■ Problem ■
Every line of the entries below from the one containing "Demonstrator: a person" to the one containing "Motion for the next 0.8", both ends included, must be written out exactly. No other line belongs in the answer.

-- -- --

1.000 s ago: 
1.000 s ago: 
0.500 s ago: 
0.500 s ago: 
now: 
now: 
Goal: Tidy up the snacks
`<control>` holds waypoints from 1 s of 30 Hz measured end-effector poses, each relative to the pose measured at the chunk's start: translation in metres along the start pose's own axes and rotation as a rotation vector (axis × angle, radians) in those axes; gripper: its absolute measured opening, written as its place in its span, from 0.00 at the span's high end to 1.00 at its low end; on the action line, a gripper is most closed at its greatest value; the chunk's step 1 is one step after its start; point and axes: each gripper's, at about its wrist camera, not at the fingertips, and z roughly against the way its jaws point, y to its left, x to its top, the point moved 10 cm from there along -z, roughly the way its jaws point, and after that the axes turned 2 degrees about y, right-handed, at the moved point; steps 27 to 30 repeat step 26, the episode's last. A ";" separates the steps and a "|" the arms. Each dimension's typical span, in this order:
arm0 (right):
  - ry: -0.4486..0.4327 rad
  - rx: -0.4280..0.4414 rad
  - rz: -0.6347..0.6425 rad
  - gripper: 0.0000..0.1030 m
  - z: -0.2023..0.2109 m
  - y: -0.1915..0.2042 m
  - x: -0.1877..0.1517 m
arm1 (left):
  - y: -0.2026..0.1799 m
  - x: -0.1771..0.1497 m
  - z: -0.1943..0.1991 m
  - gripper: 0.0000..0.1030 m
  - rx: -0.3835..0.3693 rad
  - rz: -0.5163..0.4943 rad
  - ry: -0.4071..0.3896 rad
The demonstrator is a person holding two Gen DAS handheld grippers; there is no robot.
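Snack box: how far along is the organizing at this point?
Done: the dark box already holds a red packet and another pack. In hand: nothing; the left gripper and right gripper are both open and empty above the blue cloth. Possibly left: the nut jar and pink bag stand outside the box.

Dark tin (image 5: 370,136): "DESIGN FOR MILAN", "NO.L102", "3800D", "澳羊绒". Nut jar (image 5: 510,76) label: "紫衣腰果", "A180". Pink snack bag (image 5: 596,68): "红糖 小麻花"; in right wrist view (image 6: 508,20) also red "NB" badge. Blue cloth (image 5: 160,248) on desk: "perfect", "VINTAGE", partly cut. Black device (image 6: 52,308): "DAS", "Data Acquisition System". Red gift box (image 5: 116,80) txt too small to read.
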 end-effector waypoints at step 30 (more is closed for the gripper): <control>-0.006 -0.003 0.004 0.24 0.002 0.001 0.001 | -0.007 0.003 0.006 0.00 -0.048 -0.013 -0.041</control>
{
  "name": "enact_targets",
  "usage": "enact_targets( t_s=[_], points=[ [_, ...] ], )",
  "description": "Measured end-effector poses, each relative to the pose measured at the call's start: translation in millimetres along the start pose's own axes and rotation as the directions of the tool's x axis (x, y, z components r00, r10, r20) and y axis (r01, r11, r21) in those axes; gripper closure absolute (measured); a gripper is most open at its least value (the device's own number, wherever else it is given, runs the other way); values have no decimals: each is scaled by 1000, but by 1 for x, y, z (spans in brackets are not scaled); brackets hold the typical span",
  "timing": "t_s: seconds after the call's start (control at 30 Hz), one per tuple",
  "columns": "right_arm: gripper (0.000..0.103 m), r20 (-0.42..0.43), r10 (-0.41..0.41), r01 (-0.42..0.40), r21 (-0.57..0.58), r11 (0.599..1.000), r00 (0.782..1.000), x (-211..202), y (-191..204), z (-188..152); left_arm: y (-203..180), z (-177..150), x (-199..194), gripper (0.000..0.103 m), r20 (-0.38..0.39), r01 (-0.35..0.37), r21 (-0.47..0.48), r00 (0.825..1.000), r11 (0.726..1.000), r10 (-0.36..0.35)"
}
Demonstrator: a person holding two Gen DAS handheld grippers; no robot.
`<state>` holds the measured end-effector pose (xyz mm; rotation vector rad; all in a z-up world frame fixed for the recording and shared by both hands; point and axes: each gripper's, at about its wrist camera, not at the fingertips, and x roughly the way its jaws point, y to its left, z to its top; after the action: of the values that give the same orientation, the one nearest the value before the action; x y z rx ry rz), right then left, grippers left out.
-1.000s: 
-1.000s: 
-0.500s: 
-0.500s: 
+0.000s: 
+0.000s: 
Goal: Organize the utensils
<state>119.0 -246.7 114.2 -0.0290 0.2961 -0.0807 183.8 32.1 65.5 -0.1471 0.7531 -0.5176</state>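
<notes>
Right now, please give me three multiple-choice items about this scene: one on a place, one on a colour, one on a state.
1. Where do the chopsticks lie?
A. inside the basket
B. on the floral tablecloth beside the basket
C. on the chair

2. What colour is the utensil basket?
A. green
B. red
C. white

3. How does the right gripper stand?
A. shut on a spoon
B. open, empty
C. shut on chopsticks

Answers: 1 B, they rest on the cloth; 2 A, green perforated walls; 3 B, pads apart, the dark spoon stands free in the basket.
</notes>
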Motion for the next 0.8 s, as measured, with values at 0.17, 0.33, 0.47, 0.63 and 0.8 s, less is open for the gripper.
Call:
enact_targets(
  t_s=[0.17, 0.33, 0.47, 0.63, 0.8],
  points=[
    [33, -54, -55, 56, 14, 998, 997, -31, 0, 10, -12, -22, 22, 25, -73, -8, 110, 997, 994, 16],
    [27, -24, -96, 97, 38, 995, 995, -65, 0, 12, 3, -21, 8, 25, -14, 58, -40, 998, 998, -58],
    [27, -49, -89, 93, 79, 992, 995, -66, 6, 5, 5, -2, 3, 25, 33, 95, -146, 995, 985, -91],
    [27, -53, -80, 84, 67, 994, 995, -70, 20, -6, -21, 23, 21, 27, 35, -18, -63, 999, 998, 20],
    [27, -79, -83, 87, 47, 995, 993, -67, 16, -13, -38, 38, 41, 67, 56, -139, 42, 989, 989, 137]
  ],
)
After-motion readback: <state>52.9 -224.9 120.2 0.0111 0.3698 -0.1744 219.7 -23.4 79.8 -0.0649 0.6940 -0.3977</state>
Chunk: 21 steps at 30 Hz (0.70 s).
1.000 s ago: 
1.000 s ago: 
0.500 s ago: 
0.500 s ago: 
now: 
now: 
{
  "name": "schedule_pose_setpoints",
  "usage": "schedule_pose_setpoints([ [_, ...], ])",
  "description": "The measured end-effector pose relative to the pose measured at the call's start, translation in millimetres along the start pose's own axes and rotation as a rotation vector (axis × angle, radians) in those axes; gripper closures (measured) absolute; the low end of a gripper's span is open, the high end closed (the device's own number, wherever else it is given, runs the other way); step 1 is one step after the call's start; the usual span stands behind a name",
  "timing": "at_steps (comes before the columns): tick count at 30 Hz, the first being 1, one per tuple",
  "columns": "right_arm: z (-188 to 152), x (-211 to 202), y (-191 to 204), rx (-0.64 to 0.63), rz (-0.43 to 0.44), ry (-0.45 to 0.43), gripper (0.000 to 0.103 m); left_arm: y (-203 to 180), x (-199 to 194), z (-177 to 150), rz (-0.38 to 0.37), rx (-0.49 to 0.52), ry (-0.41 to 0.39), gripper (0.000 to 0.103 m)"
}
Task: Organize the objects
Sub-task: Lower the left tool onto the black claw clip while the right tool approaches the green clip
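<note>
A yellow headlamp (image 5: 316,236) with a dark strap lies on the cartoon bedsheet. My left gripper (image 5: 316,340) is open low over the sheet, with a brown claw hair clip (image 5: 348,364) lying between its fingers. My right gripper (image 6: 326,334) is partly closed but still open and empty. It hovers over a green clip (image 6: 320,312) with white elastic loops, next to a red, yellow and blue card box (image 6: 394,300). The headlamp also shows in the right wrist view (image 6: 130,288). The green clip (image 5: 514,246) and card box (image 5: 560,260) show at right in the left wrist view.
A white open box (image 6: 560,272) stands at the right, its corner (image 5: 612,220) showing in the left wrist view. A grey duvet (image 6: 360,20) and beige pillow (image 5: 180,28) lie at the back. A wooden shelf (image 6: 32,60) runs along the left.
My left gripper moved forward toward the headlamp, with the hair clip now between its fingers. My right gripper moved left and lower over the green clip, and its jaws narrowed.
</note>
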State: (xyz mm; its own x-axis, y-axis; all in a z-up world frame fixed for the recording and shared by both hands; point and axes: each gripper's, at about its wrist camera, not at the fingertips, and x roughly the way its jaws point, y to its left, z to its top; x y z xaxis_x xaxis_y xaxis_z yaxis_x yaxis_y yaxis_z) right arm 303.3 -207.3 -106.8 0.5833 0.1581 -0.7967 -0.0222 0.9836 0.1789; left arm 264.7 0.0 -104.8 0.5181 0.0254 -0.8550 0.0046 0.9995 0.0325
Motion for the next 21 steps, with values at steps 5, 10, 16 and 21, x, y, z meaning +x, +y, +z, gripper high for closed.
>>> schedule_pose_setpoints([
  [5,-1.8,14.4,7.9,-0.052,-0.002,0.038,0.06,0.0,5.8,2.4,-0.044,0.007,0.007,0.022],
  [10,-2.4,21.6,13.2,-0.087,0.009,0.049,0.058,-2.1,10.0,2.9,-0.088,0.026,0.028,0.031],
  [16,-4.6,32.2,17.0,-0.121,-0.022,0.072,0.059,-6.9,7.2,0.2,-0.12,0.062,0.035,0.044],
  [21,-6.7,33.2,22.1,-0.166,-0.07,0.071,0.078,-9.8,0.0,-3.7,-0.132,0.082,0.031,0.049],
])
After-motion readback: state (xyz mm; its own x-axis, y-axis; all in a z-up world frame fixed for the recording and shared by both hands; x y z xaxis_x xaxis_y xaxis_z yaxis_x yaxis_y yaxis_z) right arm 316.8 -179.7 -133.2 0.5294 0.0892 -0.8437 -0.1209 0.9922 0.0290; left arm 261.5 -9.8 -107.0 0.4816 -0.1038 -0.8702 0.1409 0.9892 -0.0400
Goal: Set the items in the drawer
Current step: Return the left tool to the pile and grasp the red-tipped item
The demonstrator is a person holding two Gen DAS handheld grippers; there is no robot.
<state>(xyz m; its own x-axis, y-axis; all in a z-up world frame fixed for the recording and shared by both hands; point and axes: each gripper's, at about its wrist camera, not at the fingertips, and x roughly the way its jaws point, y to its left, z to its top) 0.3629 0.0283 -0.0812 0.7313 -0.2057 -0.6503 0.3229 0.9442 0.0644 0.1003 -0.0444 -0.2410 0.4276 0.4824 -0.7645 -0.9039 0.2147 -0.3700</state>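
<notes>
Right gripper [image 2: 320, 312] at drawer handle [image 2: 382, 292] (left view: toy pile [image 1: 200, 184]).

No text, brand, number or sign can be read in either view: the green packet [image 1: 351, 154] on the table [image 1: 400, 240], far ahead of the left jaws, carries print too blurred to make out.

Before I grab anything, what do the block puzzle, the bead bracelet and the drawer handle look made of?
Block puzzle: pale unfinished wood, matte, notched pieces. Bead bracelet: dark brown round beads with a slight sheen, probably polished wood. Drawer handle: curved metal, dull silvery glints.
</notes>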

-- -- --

■ Answer to this task ■
Demonstrator: a person holding two Gen DAS handheld grippers; no robot.
`<state>` holds the measured end-effector pose (xyz mm; rotation vector rad; all in a z-up world frame fixed for the recording and shared by both hands; point and axes: each gripper's, at about its wrist camera, not at the fingertips, and x roughly the way its jaws point, y to its left, z to its top; after the action: of the values that give the same orientation, the one nearest the value before the action; x y z rx ry rz), right then left, grippers left out.
-1.000s: 
-1.000s: 
-0.500s: 
-0.500s: 
+0.000s: 
+0.000s: 
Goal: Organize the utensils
<state>119.0 -246.7 114.2 -0.0290 0.2961 -0.0807 183.8 32.1 65.5 -0.1471 0.7531 -0.5176</state>
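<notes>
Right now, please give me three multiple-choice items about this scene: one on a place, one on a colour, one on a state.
1. Where do the chopsticks lie?
A. inside the basket
B. on the floral tablecloth beside the basket
C. on the chair

2. What colour is the utensil basket?
A. green
B. red
C. white

3. How does the right gripper stand?
A. shut on a spoon
B. open, empty
C. shut on chopsticks

Answers: 1 B, they rest on the cloth; 2 A, green perforated walls; 3 B, pads apart, the dark spoon stands free in the basket.
</notes>
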Motion for the next 0.8 s, as measured, with values at 0.17, 0.33, 0.47, 0.63 and 0.8 s, less is open for the gripper.

The exercise was answered in full.